We finally made it to the top of the building, peering out past Hamburg towards mountains in the horizon. “Dirty Jersey” was spray-painted against one of the walls, and as Gerald and I walked around the top, Mark called.
“We’re at the top!”
“Oh shit, is she ok?”
“Alright, we’ll be here.”
The call ended.
“Where they at?” I asked, not hearing most of the conversation.
“Erin fell down a flight of stairs. She’s bruised up but I think she’s ok.”
“Yeah, they’re gonna come up here now.”
They caught up to us quickly. Erin’s black pants were ripped at the knee, dark blood stains formed around the tear, but she was all smiles.
From up top, we searched for a way out.
Mark pointed down, “There’s some footprints along that stream.
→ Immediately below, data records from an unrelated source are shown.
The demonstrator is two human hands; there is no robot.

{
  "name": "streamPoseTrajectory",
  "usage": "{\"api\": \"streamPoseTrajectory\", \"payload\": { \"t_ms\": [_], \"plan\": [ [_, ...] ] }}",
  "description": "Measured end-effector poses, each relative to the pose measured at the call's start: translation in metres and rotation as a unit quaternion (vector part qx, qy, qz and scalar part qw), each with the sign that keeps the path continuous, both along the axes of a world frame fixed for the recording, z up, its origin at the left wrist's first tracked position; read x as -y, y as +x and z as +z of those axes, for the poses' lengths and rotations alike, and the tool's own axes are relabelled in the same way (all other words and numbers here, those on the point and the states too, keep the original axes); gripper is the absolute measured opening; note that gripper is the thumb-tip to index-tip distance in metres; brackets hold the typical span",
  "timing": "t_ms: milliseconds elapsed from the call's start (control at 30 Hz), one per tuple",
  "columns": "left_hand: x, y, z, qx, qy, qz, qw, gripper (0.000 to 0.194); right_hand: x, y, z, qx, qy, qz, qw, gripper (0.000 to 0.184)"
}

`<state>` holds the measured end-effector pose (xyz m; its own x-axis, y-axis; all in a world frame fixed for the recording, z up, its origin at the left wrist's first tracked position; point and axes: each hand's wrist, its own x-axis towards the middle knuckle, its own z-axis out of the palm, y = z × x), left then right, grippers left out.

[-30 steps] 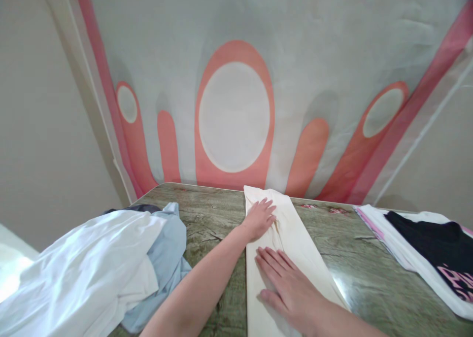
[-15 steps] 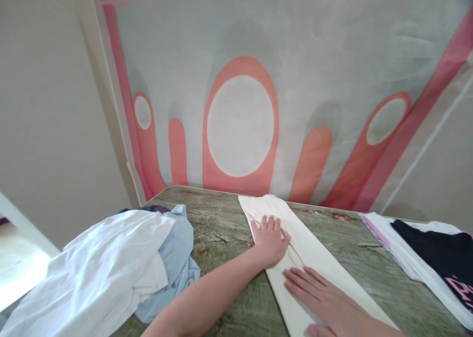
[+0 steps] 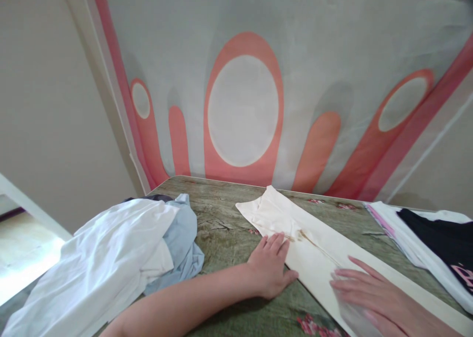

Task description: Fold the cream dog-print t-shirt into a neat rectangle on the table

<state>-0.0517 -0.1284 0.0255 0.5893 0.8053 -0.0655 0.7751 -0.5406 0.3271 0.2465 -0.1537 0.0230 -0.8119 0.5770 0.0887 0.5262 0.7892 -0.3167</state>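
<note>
A long cream garment, folded into a strip, lies slantwise across the table from the far edge down to the lower right. It looks like trousers, with a thin brownish line or cord along its middle and wrinkles near the far end. My left hand rests palm down at its left edge, fingertips on the cloth and thumb stretched out. Lower right, my right hand lies over the strip, slightly blurred, fingers extended. Neither hand grips anything.
Left of my left arm lies a loose heap: a white garment over a light blue one, with dark cloth behind. A black shirt tops folded clothes at the right. The wood-patterned table meets a backdrop.
The cream garment has swung from nearly straight to slanting, its near part moving right. My left hand has slid toward me to its left edge; my right hand has moved right.
</note>
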Motion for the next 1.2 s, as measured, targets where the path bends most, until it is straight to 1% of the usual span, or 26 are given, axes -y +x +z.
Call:
{"api": "streamPoseTrajectory", "payload": {
  "t_ms": [67, 133, 200, 300, 367, 433, 533, 600, 667, 733, 867, 900, 967, 1000, 1067, 1133, 1200],
  "plan": [
    [0.0, -0.003, 0.0, -0.008, 0.016, 0.001, 1.0, 0.07, -0.004, -0.026, 0.012, -0.001, 0.002, 0.0, 1.0, 0.048],
    [-0.001, -0.004, -0.002, -0.008, 0.031, 0.002, 0.999, 0.069, -0.011, -0.059, 0.019, -0.013, 0.004, -0.012, 1.0, 0.047],
    [-0.003, -0.004, -0.004, -0.007, 0.049, -0.005, 0.999, 0.065, -0.018, -0.089, 0.016, -0.026, 0.006, -0.014, 1.0, 0.05],
    [-0.007, -0.008, -0.007, -0.003, 0.086, -0.027, 0.996, 0.059, -0.027, -0.117, 0.001, -0.046, 0.02, -0.037, 0.998, 0.058],
    [-0.009, -0.014, -0.008, -0.005, 0.104, -0.034, 0.994, 0.06, -0.028, -0.124, -0.01, -0.046, 0.019, -0.043, 0.998, 0.063],
    [-0.012, -0.023, -0.007, -0.018, 0.114, -0.035, 0.993, 0.064, -0.028, -0.124, -0.016, -0.035, 0.012, -0.039, 0.999, 0.066],
    [-0.016, -0.037, -0.006, -0.047, 0.128, -0.04, 0.99, 0.069, -0.027, -0.122, -0.017, -0.018, 0.003, -0.034, 0.999, 0.067],
    [-0.017, -0.046, -0.007, -0.063, 0.14, -0.03, 0.988, 0.069, -0.028, -0.122, -0.015, -0.009, -0.004, -0.037, 0.999, 0.067],
    [-0.017, -0.053, -0.007, -0.073, 0.153, 0.0, 0.986, 0.068, -0.028, -0.123, -0.014, -0.004, -0.008, -0.038, 0.999, 0.066],
    [-0.019, -0.059, -0.004, -0.083, 0.165, 0.046, 0.982, 0.065, -0.029, -0.123, -0.014, -0.006, -0.011, -0.037, 0.999, 0.066],
    [-0.033, -0.066, 0.014, -0.103, 0.172, 0.143, 0.969, 0.046, -0.027, -0.122, -0.014, -0.016, -0.022, -0.027, 0.999, 0.065],
    [-0.039, -0.067, 0.019, -0.099, 0.172, 0.154, 0.968, 0.04, -0.027, -0.122, -0.012, -0.018, -0.028, -0.026, 0.999, 0.064],
    [-0.052, -0.066, 0.025, -0.079, 0.171, 0.145, 0.971, 0.033, -0.03, -0.124, -0.004, -0.022, -0.042, -0.021, 0.999, 0.06],
    [-0.06, -0.065, 0.024, -0.068, 0.17, 0.129, 0.975, 0.032, -0.034, -0.125, 0.001, -0.028, -0.047, -0.019, 0.998, 0.058],
    [-0.075, -0.062, 0.017, -0.052, 0.164, 0.095, 0.98, 0.033, -0.05, -0.132, 0.012, -0.049, -0.047, -0.02, 0.997, 0.051],
    [-0.087, -0.06, 0.005, -0.044, 0.157, 0.081, 0.983, 0.04, -0.076, -0.142, 0.021, -0.086, -0.03, -0.039, 0.995, 0.044],
    [-0.094, -0.059, -0.008, -0.037, 0.146, 0.081, 0.985, 0.049, -0.106, -0.156, 0.025, -0.124, -0.014, -0.072, 0.99, 0.04]
  ]
}}
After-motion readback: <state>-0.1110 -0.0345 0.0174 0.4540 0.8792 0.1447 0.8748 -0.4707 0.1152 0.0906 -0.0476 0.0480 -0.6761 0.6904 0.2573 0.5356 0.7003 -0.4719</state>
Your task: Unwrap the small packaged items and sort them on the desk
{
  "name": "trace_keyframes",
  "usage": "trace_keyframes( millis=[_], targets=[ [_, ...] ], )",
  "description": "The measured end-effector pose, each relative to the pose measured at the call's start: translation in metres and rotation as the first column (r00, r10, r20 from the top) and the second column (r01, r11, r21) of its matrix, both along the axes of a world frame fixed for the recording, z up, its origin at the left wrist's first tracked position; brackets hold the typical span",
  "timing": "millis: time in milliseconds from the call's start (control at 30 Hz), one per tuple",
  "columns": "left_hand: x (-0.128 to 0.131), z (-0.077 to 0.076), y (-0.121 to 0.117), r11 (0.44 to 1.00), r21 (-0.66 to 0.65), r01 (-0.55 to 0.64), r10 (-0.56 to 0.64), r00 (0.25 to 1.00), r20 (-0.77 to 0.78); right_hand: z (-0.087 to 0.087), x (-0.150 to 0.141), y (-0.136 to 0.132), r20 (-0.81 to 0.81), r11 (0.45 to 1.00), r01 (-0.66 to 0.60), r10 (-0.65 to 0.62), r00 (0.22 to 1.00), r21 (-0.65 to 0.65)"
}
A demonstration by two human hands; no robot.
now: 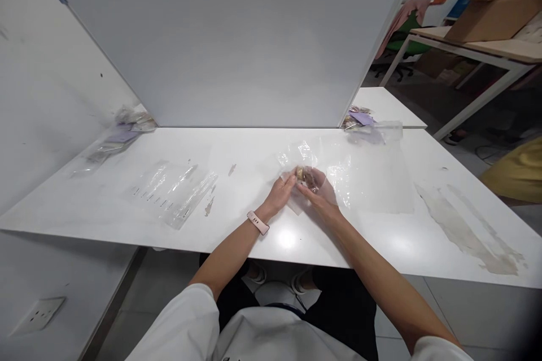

Maybe we can get there somehow?”
We made our way back down, Erin showing us the 2 inch ice thick steps she tumbled down while taking pictures. Directly to the right of the mill’s opening, we found a mound of snow against a fence with cardboard over the barbed wire. The building may be burned, broken, and missing in places, but it certainly wasn’t abandoned too often. After we jumped the fence we found multiple holes in the bottom of the fence. I don’t know why that man locked the gate behind us, it was one of about 5 different ways to get into the area.
Almost back to the car, Mark realized he had forgot his backpack. We trekked back, retrieved it, and found our way to the car again where Erin realized she dropped her bank card and driver’s license when she fell. Back again, but this time we didn’t find anything.
“I’m just worried that the guy who locked the gate found my cards and took them.”
Gerald drove us the hour back home, where Erin found her cards in a coat she was going to originally wear.
“Where’s the next place we’re going, Erin?” I asked from the passenger’s seat.
“Yeah, that place was awesome!” Mark said behind me.
“I don’t know! Are there any abandoned hospitals around?”
“I think there’s an abandoned institution, I gotta look it up though.”
The next day, I went to an outdoor store and bought a flashlight and first-aid kit; now Erin could fall wherever she wanted.